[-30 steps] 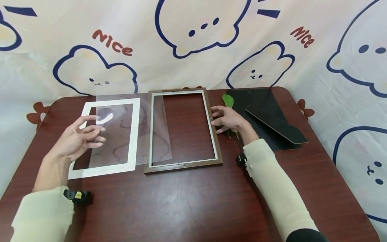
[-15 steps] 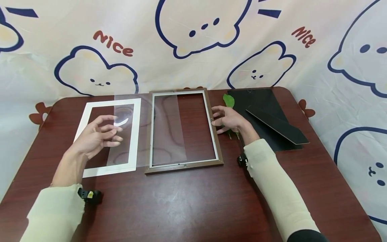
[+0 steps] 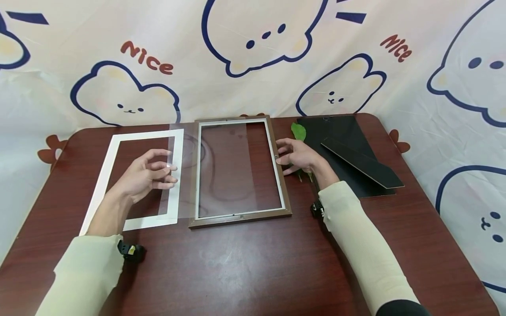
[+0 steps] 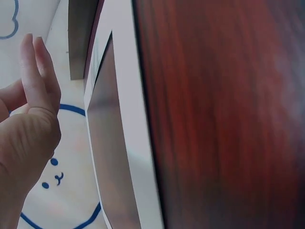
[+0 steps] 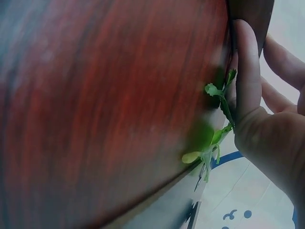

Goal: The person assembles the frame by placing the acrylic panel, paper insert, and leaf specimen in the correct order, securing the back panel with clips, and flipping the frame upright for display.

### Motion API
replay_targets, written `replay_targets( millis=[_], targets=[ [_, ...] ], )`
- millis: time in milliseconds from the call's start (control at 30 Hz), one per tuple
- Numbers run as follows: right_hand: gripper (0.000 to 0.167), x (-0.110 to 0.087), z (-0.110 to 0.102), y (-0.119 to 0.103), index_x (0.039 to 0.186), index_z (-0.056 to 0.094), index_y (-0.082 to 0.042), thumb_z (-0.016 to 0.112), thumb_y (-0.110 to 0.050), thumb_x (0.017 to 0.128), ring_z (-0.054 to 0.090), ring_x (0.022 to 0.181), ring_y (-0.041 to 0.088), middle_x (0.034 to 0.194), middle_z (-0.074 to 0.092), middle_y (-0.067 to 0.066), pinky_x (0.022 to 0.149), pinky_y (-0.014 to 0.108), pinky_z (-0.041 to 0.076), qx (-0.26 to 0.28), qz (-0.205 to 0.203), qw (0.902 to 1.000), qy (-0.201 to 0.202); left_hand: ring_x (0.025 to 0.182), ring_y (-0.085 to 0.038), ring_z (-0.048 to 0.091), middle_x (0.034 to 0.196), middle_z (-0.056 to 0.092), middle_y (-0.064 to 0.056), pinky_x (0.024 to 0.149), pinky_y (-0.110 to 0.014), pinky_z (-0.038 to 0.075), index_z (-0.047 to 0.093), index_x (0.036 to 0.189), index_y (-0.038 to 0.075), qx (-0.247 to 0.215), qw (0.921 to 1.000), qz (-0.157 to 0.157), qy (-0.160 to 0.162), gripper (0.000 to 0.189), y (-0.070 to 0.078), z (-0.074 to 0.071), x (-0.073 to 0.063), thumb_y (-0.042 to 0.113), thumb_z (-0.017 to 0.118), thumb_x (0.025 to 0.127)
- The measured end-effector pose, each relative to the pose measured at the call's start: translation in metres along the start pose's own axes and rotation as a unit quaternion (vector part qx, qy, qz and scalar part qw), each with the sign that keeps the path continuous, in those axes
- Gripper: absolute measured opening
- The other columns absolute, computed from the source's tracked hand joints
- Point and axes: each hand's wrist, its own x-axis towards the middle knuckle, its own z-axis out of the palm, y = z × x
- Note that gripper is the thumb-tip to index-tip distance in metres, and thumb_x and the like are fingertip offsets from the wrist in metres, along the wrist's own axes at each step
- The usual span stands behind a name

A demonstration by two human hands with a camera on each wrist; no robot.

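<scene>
In the head view my left hand (image 3: 146, 175) pinches the left edge of a clear plastic sheet (image 3: 227, 175). That sheet stretches rightward over most of a brown picture frame (image 3: 241, 217) with a pale inner lip. Under my left hand lies a white mat (image 3: 150, 222) with a rectangular opening, its right border overlapped by the sheet. My right hand (image 3: 298, 156) steadies the frame's right side, fingers bent against the outer edge. In the right wrist view the thumb touches the frame's side (image 5: 252, 24).
Just beyond my right hand are a green leaf (image 3: 298, 131) and small leafy sprigs (image 5: 209, 148). A black backing board (image 3: 359, 145) with a raised stand flap (image 3: 363, 164) lies at the right. A printed cloth (image 3: 245, 87) hangs behind the dark red table (image 3: 229, 272).
My left hand has moved right, sliding the clear sheet from over the mat farther across the picture frame. My right hand has stayed at the frame's right side.
</scene>
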Motion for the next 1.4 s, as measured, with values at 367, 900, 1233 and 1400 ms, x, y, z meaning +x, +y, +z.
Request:
replay_targets(
  millis=[367, 900, 1233, 1400],
  targets=[
    [0.07, 0.003, -0.001, 0.001, 0.158, 0.029, -0.008, 0.062, 0.004, 0.098, 0.057, 0.116, 0.039, 0.144, 0.038, 0.023, 0.079, 0.046, 0.062, -0.006, 0.0, 1.0, 0.002, 0.08, -0.024, 0.072, 0.105, 0.065, -0.015, 0.074, -0.036, 0.063, 0.034, 0.142, 0.003, 0.026, 0.9993, -0.023, -0.012, 0.042, 0.0, 0.018, 0.013, -0.006, 0.048, 0.104],
    [0.069, 0.003, -0.001, -0.001, 0.158, 0.03, -0.008, 0.061, 0.005, 0.098, 0.06, 0.111, 0.038, 0.141, 0.04, 0.023, 0.078, 0.046, 0.062, -0.006, -0.002, 1.0, 0.004, 0.083, -0.021, 0.072, 0.117, 0.054, -0.021, 0.08, -0.037, 0.062, 0.027, 0.15, 0.002, 0.066, 0.9968, -0.041, -0.018, 0.048, 0.005, 0.037, 0.031, -0.006, 0.042, 0.105],
    [0.069, 0.003, 0.001, 0.002, 0.158, 0.031, -0.008, 0.061, 0.006, 0.098, 0.061, 0.109, 0.037, 0.139, 0.042, 0.022, 0.077, 0.046, 0.062, -0.002, 0.001, 1.0, 0.005, 0.081, -0.022, 0.073, 0.118, 0.06, -0.023, 0.078, -0.036, 0.062, 0.025, 0.148, -0.003, 0.04, 0.9982, -0.039, -0.023, 0.049, 0.002, 0.043, 0.037, -0.007, 0.045, 0.104],
    [0.068, 0.003, 0.001, 0.002, 0.158, 0.03, -0.008, 0.061, 0.006, 0.098, 0.062, 0.109, 0.037, 0.139, 0.042, 0.022, 0.077, 0.046, 0.062, -0.003, 0.001, 1.0, 0.005, 0.081, -0.023, 0.073, 0.117, 0.06, -0.023, 0.078, -0.036, 0.062, 0.025, 0.148, -0.002, 0.028, 0.9985, -0.043, -0.019, 0.049, 0.002, 0.045, 0.039, -0.008, 0.046, 0.104]
  ],
)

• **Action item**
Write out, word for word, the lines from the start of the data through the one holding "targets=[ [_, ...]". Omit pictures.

• **Response area**
[-30 steps] 
[-15 steps] 
[+0 steps] 
[+0 steps] 
[+0 steps] 

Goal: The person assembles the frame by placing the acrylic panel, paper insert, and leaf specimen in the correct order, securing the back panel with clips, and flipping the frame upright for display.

### Motion API
replay_targets, written `replay_targets( millis=[_], targets=[ [_, ...] ], )`

This finishes the answer to the exercise.